Exercise:
Retype only what runs from the beginning of the data through the line with "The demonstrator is"; please omit the pictures and keep every line exact.

Data segment:
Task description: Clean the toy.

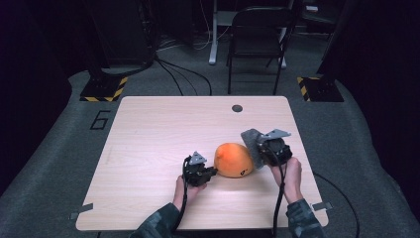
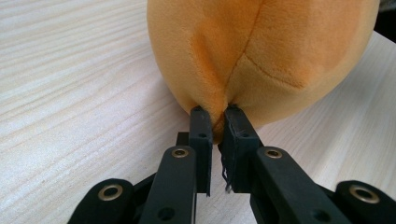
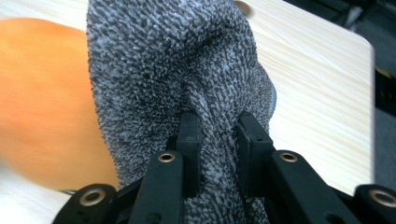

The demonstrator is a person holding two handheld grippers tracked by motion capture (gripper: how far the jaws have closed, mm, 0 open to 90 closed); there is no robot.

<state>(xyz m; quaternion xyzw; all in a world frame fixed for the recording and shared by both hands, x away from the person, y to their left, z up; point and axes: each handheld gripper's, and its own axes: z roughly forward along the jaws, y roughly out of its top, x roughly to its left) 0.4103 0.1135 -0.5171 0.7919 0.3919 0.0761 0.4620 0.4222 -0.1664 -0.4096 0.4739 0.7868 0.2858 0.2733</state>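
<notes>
Pinching a fold of plush, the left gripper (image 2: 214, 112) steadies the orange plush fruit (image 1: 233, 160) toward the table's (image 1: 148, 148) near right part, seemingly so the right gripper (image 3: 218, 122), its jaws clamped on a grey cloth (image 3: 187, 70), can wipe it. Whether cloth and fruit touch is unclear.

A "6" marks the grey floor (image 1: 59, 148) (perhaps taped) left of the table (image 1: 148, 129).
</notes>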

Answer to this exercise:
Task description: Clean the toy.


The demonstrator is a person holding two handheld grippers tracked by motion capture (gripper: how far the jaws have closed, mm, 0 open to 90 closed); there is no robot.

The exercise is complete with this answer.